One of my favorite answers was the one by Stanford economist Kenneth Judd. He writes:

Consumers would lose. A few would gain but there are more efficient ways to transfer income to people.

Exactly. Protectionism is about redistributing income from one (usually large) group of people, including consumers who will be faced with higher prices, to a (usually small) group of producers — those producing the protected good.

Harvard economist and newly minted Nobel Prize winner Oliver Hart adds an important point:

Duties lead to dead-weight losses and also retaliation. There can be losers from free trade but there are better ways to compensate them.

Yep, there are losers from free trade, just as there are losers from competition in general. But on net, the effects of free trade are positive. The real problem from a marketing stand point is that the costs are concentrated on a small group of people who can organize and have incentives to ask for protectionist measures, while the winners are numerous and may not even realize how much they benefit from free trade in the form of cheaper and higher-quality goods and services.
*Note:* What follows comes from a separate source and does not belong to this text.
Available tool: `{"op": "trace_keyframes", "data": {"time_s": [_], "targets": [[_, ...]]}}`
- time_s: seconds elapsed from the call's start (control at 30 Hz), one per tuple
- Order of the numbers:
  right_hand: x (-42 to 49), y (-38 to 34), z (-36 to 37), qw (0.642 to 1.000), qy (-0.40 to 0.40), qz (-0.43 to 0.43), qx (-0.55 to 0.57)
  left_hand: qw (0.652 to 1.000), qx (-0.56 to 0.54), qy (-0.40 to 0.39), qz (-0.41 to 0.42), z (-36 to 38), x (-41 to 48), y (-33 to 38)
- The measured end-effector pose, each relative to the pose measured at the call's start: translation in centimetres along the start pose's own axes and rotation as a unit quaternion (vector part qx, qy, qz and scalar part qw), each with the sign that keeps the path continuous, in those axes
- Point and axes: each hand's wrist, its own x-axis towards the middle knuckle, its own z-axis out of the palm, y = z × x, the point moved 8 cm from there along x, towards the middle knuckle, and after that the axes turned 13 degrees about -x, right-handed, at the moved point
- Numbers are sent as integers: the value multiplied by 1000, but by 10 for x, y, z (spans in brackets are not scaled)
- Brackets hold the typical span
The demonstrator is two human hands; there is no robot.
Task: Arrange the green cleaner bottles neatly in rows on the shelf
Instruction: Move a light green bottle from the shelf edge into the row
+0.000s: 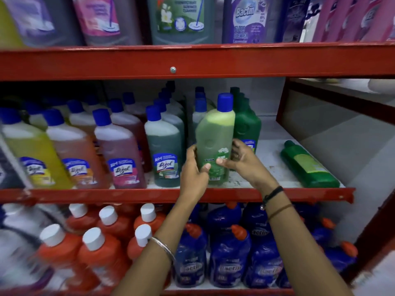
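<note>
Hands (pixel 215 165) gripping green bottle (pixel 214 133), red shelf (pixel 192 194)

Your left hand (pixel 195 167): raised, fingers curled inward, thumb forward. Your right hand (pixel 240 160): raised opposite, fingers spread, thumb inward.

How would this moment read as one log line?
left hand + right hand | gripping light green blue-capped plastic bottle | upright, red shelf front

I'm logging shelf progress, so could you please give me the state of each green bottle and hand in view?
Light green bottle: upright, tilted slightly, held by both hands.
Dark green bottle: lying on its side.
Dark green row: upright.
Left hand: gripping.
Right hand: gripping.
</note>
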Motion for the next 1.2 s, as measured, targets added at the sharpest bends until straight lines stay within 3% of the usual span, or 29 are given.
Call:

Unfortunately, politicians are in the business of giving handouts to those who scream the loudest and who have press offices and lobbyists — the producers — and they ignore those who don’t.

The whole thing is here.

Caroline Baum has a good piece today over at Market Watch titled “Donald Trump’s Understanding of Trade is Exactly Backwards.” It is worth reading entirely but here is a tidbit:

The start of the American Revolution in 1776 coincided with the publication of Adam Smith’s “Wealth of Nations,” which upended mercantilist theory. Economists of all political persuasions understand the benefits of free trade, even if some nations impose protectionist barriers. (Trump economic adviser Peter Navarro may be the exception.)

The entire premise of mercantilist theory makes no sense. In a world of scarce resources, why would a country choose to use those resources, and the required expenditure of time and labor, to manufacture goods for another nation? It is imports, not exports, that make us better off. . . . 

Are there losers with free trade? In the short run, yes. Workers are displaced when businesses close domestic plants and relocate factories overseas. Economists like to say that the costs of trade — shuttered plants, devastated communities, unemployed factory workers — are immediately visible while the benefits are diffuse and harder to identify.

That doesn’t mean the longterm benefits of international trade have outweighed the concentrated short-term costs,” according to a recent paper from the Congressional Budget Office: “How Preferential Trade Agreements Affect the U.S. Economy.”

Finally, it is worth remembering that, on trade issues, Hillary Clinton and Donald Trump are undistinguishable — and that the free-trade issue must make for interesting Clinton-family dinners.

Veronique de Rugy is a senior research fellow at the Mercatus Center at George Mason University.